**Brief:**
Please start at the first line of the records beneath and quote each line exactly, ending with the line containing "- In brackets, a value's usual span".

(Dataset excerpts)
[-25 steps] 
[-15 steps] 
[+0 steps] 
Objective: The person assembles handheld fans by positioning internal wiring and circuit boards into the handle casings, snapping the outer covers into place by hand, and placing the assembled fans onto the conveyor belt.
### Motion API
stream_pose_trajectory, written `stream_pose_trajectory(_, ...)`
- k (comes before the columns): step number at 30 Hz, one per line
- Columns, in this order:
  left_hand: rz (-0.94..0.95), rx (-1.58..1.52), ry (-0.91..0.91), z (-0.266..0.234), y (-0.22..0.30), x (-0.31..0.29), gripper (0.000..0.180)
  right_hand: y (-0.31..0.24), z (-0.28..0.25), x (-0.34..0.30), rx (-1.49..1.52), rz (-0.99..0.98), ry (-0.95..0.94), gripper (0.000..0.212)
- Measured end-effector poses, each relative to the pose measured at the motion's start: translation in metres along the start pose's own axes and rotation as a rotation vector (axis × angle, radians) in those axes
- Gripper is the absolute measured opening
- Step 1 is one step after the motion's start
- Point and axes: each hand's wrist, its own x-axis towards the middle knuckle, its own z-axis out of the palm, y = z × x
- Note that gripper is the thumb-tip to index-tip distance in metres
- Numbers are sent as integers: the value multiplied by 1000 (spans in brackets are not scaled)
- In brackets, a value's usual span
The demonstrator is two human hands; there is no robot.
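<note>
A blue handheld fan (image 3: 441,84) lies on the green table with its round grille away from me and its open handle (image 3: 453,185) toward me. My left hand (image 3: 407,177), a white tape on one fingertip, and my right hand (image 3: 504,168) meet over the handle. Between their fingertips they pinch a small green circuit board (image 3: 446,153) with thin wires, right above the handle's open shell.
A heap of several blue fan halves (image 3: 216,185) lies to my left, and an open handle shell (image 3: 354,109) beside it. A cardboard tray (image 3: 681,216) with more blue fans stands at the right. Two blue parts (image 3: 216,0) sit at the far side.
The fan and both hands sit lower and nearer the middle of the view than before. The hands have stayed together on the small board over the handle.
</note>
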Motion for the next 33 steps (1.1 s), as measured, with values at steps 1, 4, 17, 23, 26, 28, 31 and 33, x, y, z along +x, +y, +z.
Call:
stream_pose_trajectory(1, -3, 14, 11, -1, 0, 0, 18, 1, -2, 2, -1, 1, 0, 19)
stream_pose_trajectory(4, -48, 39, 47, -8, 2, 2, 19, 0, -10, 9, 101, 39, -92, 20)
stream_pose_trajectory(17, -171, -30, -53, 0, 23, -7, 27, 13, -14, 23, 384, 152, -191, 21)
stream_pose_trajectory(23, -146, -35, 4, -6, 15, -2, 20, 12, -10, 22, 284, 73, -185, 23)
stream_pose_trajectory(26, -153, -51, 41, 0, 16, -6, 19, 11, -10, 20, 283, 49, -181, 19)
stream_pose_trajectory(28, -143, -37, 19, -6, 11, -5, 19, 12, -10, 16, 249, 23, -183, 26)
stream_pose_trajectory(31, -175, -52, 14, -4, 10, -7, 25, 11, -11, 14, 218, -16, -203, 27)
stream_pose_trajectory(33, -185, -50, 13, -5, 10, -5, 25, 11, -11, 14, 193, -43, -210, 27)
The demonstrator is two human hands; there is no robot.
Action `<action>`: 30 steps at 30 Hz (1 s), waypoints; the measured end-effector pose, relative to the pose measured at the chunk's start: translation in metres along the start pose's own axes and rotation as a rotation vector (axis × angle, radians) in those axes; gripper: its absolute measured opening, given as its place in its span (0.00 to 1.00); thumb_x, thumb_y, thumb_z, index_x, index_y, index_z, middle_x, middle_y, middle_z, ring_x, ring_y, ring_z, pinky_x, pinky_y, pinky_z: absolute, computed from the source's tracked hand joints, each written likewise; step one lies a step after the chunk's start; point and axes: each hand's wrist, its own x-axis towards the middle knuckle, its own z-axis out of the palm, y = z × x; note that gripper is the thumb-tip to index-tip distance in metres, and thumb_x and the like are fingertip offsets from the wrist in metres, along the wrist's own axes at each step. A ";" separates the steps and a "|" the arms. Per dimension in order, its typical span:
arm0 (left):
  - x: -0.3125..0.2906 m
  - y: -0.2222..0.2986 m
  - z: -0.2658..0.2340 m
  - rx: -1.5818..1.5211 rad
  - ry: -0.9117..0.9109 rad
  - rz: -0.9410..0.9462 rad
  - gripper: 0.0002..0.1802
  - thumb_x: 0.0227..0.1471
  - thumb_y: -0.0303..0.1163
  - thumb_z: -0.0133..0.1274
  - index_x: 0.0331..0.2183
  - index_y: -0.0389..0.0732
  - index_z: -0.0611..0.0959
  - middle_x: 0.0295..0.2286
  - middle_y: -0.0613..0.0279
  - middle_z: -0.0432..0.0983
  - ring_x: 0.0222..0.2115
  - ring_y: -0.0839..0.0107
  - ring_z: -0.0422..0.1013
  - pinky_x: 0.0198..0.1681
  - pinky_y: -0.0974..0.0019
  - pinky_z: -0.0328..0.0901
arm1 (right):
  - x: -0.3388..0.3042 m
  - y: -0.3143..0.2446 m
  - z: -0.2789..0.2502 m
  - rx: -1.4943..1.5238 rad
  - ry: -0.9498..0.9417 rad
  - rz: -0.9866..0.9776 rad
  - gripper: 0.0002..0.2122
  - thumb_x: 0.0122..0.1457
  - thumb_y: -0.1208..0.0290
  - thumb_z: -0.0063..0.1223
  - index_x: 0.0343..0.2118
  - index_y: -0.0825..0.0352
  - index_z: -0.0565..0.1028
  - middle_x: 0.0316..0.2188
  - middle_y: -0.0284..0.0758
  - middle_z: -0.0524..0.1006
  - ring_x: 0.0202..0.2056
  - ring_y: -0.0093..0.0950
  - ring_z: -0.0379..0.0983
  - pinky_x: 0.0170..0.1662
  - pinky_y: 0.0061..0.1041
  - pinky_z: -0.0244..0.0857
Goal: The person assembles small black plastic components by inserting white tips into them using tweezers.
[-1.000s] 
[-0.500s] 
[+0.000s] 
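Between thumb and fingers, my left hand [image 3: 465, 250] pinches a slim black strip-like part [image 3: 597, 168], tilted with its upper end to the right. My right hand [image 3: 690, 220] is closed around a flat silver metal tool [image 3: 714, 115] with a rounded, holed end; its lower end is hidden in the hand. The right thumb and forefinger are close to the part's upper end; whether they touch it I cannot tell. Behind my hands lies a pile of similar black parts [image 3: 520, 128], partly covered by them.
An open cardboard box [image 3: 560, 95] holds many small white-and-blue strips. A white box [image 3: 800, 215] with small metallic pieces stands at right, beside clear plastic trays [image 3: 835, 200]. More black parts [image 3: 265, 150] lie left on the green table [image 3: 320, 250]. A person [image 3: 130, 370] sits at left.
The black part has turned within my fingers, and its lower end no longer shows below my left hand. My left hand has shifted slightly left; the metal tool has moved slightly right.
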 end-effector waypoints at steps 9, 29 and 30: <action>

**Answer section:**
[-25 steps] 
[-15 steps] 
[+0 steps] 
Objective: The person assembles handheld fans by positioning internal wiring and circuit boards into the handle casings, snapping the outer covers into place by hand, and placing the assembled fans onto the conveyor belt.
### Motion API
stream_pose_trajectory, written `stream_pose_trajectory(_, ...)`
- k (comes before the columns): step number at 30 Hz, one per line
- Columns, in this order:
  left_hand: rz (-0.94..0.95), rx (-1.58..1.52), ry (-0.91..0.91), z (-0.266..0.234), y (-0.22..0.30), x (-0.31..0.29), gripper (0.000..0.180)
  right_hand: y (-0.31..0.24), z (-0.28..0.25), x (-0.34..0.30), rx (-1.49..1.52), rz (-0.99..0.98), ry (-0.95..0.94), gripper (0.000..0.212)
- Measured end-effector poses, each relative to the pose measured at the motion's start: translation in metres along the start pose's own axes and rotation as a rotation vector (axis × angle, radians) in those axes
- Gripper is the absolute measured opening
- Step 1 is one step after the motion's start
- Point and axes: each hand's wrist, its own x-axis towards the middle knuckle, its own z-axis out of the palm, y = z × x
- Note that gripper is the thumb-tip to index-tip distance in metres
- Numbers are sent as integers: the value multiplied by 1000 (spans in brackets are not scaled)
- In brackets, a value's usual span

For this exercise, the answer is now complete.